PROBLEM TO SOLVE:
The stretch wanted below opens at the line containing "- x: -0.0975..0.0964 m" and closes at the line containing "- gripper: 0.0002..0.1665". Please return it exactly, with no other lines.
************
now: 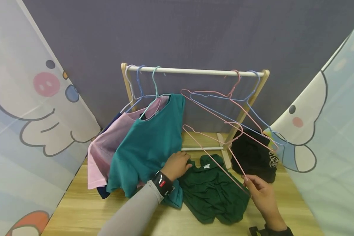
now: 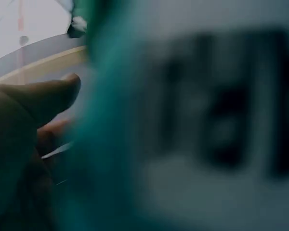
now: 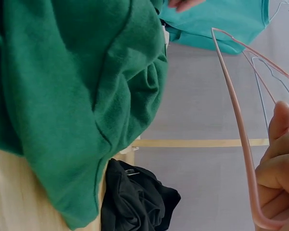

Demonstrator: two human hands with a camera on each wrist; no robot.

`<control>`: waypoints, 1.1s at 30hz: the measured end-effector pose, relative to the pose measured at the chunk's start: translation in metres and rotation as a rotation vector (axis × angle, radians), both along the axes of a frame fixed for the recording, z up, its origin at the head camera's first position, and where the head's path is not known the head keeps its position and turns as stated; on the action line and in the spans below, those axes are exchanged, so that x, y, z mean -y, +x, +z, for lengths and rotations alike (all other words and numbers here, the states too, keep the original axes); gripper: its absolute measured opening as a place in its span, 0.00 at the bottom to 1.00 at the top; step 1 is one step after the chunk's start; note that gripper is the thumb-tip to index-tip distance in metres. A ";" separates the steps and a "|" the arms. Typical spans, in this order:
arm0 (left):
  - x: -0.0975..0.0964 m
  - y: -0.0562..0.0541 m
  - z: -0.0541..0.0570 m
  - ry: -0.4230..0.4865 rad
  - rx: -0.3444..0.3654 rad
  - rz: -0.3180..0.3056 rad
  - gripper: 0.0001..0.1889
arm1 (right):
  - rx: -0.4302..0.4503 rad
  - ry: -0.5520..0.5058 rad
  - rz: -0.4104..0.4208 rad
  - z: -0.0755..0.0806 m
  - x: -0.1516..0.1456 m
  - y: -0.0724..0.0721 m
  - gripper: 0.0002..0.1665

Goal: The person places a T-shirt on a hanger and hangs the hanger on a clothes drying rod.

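Observation:
My right hand [image 1: 261, 193] pinches a pink clothes hanger [image 1: 207, 152] by its lower right corner, its hook pointing up and right. Under the hanger, a dark green shirt [image 1: 216, 193] lies crumpled on the table, its collar and white label toward the rack. My left hand [image 1: 175, 165] is at the shirt's left shoulder, thumb out, fingers reaching past the hanging teal shirt [image 1: 148, 144]. Close up in the left wrist view, the thumb [image 2: 53, 98] is extended beside blurred teal cloth. The right wrist view shows the green shirt [image 3: 82, 96] and fingers curled at the hanger [image 3: 241, 130].
A clothes rack [image 1: 194, 71] with a white bar stands at the back. Beside the teal shirt hang a pink shirt [image 1: 106, 154] and a navy garment. A bare pink hanger [image 1: 253, 121] and a blue hanger [image 1: 261, 118] hang at right, above a folded black garment [image 1: 250, 157].

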State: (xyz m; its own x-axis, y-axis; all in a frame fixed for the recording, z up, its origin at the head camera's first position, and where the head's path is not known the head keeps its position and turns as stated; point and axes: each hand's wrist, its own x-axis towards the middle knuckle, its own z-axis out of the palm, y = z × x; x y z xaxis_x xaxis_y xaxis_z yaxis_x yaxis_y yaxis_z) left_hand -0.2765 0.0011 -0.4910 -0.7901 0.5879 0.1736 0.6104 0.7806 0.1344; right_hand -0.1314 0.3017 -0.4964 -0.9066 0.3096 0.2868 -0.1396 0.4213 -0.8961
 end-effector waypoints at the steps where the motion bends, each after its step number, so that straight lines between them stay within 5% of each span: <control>1: -0.001 -0.001 -0.003 -0.010 0.026 0.000 0.23 | 0.009 0.000 -0.003 -0.001 0.000 0.000 0.06; 6: -0.005 -0.014 -0.022 -0.036 0.058 -0.041 0.22 | 0.031 0.014 -0.022 -0.005 0.001 0.000 0.07; 13: -0.005 -0.028 -0.044 0.025 -0.041 -0.082 0.09 | 0.019 0.001 -0.009 -0.010 0.002 0.001 0.08; 16: -0.006 -0.031 -0.045 0.091 -0.026 -0.071 0.07 | 0.016 0.004 -0.007 -0.011 0.002 0.001 0.08; 20: -0.006 -0.032 -0.044 0.152 0.078 -0.061 0.13 | 0.022 0.004 -0.008 -0.012 0.002 0.000 0.09; 24: -0.006 -0.031 -0.039 0.142 0.162 -0.062 0.18 | 0.036 0.020 -0.022 -0.012 0.003 0.001 0.08; 28: -0.003 -0.027 -0.033 0.125 0.211 -0.039 0.07 | 0.050 0.035 -0.033 -0.012 0.003 0.001 0.08; 33: -0.001 -0.023 -0.031 0.083 0.216 -0.065 0.17 | 0.051 0.023 -0.032 -0.013 0.001 0.001 0.09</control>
State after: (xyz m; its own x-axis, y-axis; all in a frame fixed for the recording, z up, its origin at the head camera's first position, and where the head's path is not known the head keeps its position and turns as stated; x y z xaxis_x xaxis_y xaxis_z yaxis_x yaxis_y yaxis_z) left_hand -0.2996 0.0016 -0.5217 -0.7749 0.6298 0.0542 0.6092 0.7212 0.3296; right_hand -0.1303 0.3011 -0.5096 -0.9101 0.3324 0.2474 -0.0797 0.4456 -0.8917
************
ANSWER TO THIS TASK:
  - x: -0.0975..0.0964 m
  - y: -0.0562..0.0541 m
  - z: -0.0541..0.0570 m
  - ry: -0.4230..0.4865 rad
  - rx: -0.3444..0.3654 rad
  - rz: -0.3180..0.3056 rad
  - gripper: 0.0001..0.1889
arm1 (right):
  - rx: -0.4302..0.4503 rad
  - ry: -0.5520..0.5058 rad
  - rz: -0.4104..0.4208 rad
  - z: -0.0755..0.0806 m
  - x: -0.1516..0.1456 m
  - y: -0.0724..0.0721 m
  - gripper: 0.0002..0.1665

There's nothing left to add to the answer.